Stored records
--------------------

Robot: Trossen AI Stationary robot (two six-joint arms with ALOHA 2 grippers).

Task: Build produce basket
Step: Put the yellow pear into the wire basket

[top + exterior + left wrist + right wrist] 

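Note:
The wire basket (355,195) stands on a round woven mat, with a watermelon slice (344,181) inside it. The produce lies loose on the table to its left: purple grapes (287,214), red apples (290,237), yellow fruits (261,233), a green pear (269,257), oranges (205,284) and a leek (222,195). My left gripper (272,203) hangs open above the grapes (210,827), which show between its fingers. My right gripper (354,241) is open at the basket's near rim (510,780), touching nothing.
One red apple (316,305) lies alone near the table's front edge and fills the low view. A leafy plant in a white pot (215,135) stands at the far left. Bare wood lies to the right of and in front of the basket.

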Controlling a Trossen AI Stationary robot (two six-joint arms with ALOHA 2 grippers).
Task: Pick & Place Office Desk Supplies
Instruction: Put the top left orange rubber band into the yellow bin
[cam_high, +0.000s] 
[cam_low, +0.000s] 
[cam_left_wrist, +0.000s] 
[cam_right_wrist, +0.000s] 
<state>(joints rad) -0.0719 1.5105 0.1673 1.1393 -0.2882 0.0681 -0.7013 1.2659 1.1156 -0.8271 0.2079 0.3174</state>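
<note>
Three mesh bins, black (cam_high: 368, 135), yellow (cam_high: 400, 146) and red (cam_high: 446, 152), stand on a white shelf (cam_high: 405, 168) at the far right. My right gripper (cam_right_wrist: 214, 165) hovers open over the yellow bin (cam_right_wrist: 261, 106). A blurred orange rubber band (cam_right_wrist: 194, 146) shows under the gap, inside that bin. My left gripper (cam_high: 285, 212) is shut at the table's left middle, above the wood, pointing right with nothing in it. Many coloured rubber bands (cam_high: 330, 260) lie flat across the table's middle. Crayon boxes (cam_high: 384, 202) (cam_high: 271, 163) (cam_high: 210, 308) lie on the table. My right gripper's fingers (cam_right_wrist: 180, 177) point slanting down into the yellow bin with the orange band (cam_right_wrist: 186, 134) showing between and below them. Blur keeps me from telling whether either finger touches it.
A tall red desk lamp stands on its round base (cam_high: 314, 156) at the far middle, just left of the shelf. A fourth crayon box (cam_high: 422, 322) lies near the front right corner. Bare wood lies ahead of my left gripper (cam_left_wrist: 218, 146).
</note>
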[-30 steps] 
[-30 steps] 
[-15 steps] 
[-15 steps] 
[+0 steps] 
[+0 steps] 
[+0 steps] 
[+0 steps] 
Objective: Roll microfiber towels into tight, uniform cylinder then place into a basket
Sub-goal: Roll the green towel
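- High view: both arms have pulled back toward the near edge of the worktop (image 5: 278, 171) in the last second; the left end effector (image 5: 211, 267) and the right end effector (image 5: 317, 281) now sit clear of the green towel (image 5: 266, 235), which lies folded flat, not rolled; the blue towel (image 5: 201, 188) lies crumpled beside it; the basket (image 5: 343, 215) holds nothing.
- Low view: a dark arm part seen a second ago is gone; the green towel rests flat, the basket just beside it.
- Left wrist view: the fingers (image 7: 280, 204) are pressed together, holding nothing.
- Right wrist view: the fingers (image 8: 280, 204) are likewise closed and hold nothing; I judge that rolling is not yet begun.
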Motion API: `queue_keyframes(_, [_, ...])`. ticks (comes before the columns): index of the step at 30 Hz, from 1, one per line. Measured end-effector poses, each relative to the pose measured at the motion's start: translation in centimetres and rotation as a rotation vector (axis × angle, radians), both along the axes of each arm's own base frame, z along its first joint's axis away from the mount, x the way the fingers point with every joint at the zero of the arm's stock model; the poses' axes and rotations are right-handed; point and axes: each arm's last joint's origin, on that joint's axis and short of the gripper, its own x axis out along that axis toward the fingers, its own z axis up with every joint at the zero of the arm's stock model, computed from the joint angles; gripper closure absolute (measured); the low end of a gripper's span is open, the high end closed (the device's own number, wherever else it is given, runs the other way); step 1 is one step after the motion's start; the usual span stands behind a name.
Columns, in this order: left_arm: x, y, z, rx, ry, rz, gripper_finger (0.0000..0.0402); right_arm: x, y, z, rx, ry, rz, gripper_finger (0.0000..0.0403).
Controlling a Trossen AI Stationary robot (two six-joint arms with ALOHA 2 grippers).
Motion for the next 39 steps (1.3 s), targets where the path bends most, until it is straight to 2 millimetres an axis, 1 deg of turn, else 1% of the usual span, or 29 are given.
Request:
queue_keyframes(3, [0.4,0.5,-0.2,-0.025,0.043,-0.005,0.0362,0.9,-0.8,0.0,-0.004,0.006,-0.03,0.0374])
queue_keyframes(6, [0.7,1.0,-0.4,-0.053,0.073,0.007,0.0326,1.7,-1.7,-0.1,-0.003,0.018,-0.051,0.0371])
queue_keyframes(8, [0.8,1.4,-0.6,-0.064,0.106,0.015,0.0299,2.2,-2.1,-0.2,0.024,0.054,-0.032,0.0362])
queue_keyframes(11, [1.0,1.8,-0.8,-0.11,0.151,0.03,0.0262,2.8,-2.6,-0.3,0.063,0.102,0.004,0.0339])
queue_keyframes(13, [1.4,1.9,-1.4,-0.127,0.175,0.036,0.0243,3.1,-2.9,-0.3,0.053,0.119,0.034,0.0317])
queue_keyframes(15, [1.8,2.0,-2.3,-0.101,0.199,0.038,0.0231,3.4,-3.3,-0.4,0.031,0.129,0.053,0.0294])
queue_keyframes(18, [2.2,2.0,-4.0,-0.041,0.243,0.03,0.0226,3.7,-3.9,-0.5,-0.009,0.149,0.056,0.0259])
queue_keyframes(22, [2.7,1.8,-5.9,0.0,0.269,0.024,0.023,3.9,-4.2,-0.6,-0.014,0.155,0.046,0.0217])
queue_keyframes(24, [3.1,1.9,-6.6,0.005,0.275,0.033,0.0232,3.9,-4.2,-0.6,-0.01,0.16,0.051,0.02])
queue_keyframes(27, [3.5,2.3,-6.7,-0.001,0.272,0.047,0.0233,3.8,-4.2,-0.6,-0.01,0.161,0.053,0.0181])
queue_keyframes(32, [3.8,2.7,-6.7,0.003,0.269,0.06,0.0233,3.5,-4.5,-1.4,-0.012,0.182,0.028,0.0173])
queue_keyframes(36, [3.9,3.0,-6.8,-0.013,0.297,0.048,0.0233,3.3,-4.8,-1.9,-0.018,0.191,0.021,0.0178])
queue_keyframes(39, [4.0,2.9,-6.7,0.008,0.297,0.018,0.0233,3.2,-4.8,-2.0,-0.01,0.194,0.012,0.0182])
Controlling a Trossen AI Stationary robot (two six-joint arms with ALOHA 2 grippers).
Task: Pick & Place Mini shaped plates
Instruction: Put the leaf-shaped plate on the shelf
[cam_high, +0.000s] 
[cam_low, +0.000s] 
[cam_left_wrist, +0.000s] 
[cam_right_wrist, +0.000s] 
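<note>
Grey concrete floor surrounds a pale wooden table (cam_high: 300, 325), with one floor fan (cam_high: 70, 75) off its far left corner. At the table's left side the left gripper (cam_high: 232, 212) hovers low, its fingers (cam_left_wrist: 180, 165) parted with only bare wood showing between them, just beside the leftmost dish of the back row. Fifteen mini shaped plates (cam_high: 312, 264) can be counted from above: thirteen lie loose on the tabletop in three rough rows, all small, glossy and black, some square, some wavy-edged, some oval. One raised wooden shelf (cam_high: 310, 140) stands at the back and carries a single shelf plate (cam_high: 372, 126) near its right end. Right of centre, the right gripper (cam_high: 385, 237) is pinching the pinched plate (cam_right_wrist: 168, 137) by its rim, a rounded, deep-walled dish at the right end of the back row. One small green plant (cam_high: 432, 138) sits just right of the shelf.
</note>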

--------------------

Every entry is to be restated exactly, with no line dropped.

* **Exercise output**
Robot: Trossen AI Stationary robot (two six-joint arms with ALOHA 2 grippers).

Task: Build produce basket
Step: Put the yellow pear into the wire basket

[top + exterior + left wrist + right wrist] 

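Note:
The wire basket (355,195) stands on a round woven mat, with a watermelon slice (344,181) inside it. The produce lies loose on the table to its left: purple grapes (287,214), red apples (290,237), yellow fruits (261,233), a green pear (269,257), oranges (205,284) and a leek (222,195). My left gripper (272,203) hangs open above the grapes (210,827), which show between its fingers. My right gripper (354,241) is open at the basket's near rim (510,780), touching nothing.
One red apple (316,305) lies alone near the table's front edge and fills the low view. A leafy plant in a white pot (215,135) stands at the far left. Bare wood lies to the right of and in front of the basket.
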
Controlling a Trossen AI Stationary robot (two six-joint arms with ALOHA 2 grippers).
Task: Pick & Place Office Desk Supplies
Instruction: Put the top left orange rubber band into the yellow bin
[cam_high, +0.000s] 
[cam_low, +0.000s] 
[cam_left_wrist, +0.000s] 
[cam_right_wrist, +0.000s] 
<state>(joints rad) -0.0719 1.5105 0.1673 1.1393 -0.2882 0.0681 -0.7013 1.2659 1.1156 -0.8271 0.2079 0.3174</state>
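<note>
Three mesh bins, black (cam_high: 368, 135), yellow (cam_high: 400, 146) and red (cam_high: 446, 152), stand on a white shelf (cam_high: 405, 168) at the far right. My right gripper (cam_right_wrist: 214, 165) hovers open over the yellow bin (cam_right_wrist: 261, 106). A blurred orange rubber band (cam_right_wrist: 194, 146) shows under the gap, inside that bin. My left gripper (cam_high: 285, 212) is shut at the table's left middle, above the wood, pointing right with nothing in it. Many coloured rubber bands (cam_high: 330, 260) lie flat across the table's middle. Crayon boxes (cam_high: 384, 202) (cam_high: 271, 163) (cam_high: 210, 308) lie on the table. My right gripper's fingers (cam_right_wrist: 180, 177) point slanting down into the yellow bin with the orange band (cam_right_wrist: 186, 134) showing between and below them. Blur keeps me from telling whether either finger touches it.
A tall red desk lamp stands on its round base (cam_high: 314, 156) at the far middle, just left of the shelf. A fourth crayon box (cam_high: 422, 322) lies near the front right corner. Bare wood lies ahead of my left gripper (cam_left_wrist: 218, 146).
</note>
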[-30 steps] 
[-30 steps] 
[-15 steps] 
[-15 steps] 
[+0 steps] 
[+0 steps] 
[+0 steps] 
[+0 steps] 
Objective: Roll microfiber towels into tight, uniform cylinder then place into a basket
Sub-goal: Roll the green towel
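- High view: both arms have pulled back toward the near edge of the worktop (image 5: 278, 171) in the last second; the left end effector (image 5: 211, 267) and the right end effector (image 5: 317, 281) now sit clear of the green towel (image 5: 266, 235), which lies folded flat, not rolled; the blue towel (image 5: 201, 188) lies crumpled beside it; the basket (image 5: 343, 215) holds nothing.
- Low view: a dark arm part seen a second ago is gone; the green towel rests flat, the basket just beside it.
- Left wrist view: the fingers (image 7: 280, 204) are pressed together, holding nothing.
- Right wrist view: the fingers (image 8: 280, 204) are likewise closed and hold nothing; I judge that rolling is not yet begun.
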Motion API: `queue_keyframes(_, [_, ...])`. ticks (comes before the columns): index of the step at 30 Hz, from 1, one per line. Measured end-effector poses, each relative to the pose measured at the motion's start: translation in centimetres and rotation as a rotation vector (axis × angle, radians), both along the axes of each arm's own base frame, z along its first joint's axis away from the mount, x the way the fingers point with every joint at the zero of the arm's stock model; the poses' axes and rotations are right-handed; point and axes: each arm's last joint's origin, on that joint's axis and short of the gripper, its own x axis out along that axis toward the fingers, its own z axis up with every joint at the zero of the arm's stock model, computed from the joint angles; gripper closure absolute (measured); the low end of a gripper's span is open, the high end closed (the device's own number, wherever else it is given, runs the other way); step 1 is one step after the motion's start; the usual span stands behind a name.
Columns, in this order: left_arm: x, y, z, rx, ry, rz, gripper_finger (0.0000..0.0402); right_arm: x, y, z, rx, ry, rz, gripper_finger (0.0000..0.0403).
Controlling a Trossen AI Stationary robot (two six-joint arms with ALOHA 2 grippers).
Motion for the next 39 steps (1.3 s), targets where the path bends most, until it is straight to 2 millimetres an axis, 1 deg of turn, else 1% of the usual span, or 29 are given.
Request:
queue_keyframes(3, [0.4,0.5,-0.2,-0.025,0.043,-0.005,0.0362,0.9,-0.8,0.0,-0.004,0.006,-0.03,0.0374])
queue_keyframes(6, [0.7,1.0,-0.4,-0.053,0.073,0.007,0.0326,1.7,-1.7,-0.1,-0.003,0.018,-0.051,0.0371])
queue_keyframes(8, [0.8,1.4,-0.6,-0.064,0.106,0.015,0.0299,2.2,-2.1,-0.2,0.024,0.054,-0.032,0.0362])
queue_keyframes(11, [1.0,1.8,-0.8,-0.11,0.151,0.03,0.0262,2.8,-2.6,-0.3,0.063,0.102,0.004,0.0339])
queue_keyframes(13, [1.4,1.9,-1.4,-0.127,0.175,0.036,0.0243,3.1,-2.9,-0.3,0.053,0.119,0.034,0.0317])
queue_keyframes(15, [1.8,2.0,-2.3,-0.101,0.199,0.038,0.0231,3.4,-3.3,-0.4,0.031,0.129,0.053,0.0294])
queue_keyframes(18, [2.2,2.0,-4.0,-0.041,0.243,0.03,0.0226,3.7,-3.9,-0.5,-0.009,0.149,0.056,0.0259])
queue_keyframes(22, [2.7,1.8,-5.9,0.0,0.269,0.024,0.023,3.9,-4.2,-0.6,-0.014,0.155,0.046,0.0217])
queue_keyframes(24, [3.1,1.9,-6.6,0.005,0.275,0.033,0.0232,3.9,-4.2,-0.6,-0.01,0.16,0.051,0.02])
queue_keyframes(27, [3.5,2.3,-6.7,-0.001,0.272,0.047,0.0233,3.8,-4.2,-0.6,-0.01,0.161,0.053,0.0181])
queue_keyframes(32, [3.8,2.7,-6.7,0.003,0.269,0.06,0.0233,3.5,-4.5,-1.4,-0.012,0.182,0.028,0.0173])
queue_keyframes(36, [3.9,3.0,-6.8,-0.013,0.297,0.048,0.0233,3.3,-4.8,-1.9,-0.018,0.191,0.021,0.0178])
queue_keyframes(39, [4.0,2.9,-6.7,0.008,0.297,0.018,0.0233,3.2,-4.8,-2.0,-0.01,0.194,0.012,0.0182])
Controlling a Trossen AI Stationary robot (two six-joint arms with ALOHA 2 grippers).
Task: Pick & Place Mini shaped plates
Instruction: Put the leaf-shaped plate on the shelf
[cam_high, +0.000s] 
[cam_low, +0.000s] 
[cam_left_wrist, +0.000s] 
[cam_right_wrist, +0.000s] 
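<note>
Grey concrete floor surrounds a pale wooden table (cam_high: 300, 325), with one floor fan (cam_high: 70, 75) off its far left corner. At the table's left side the left gripper (cam_high: 232, 212) hovers low, its fingers (cam_left_wrist: 180, 165) parted with only bare wood showing between them, just beside the leftmost dish of the back row. Fifteen mini shaped plates (cam_high: 312, 264) can be counted from above: thirteen lie loose on the tabletop in three rough rows, all small, glossy and black, some square, some wavy-edged, some oval. One raised wooden shelf (cam_high: 310, 140) stands at the back and carries a single shelf plate (cam_high: 372, 126) near its right end. Right of centre, the right gripper (cam_high: 385, 237) is pinching the pinched plate (cam_right_wrist: 168, 137) by its rim, a rounded, deep-walled dish at the right end of the back row. One small green plant (cam_high: 432, 138) sits just right of the shelf.
</note>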

No part of the exercise remains unanswered.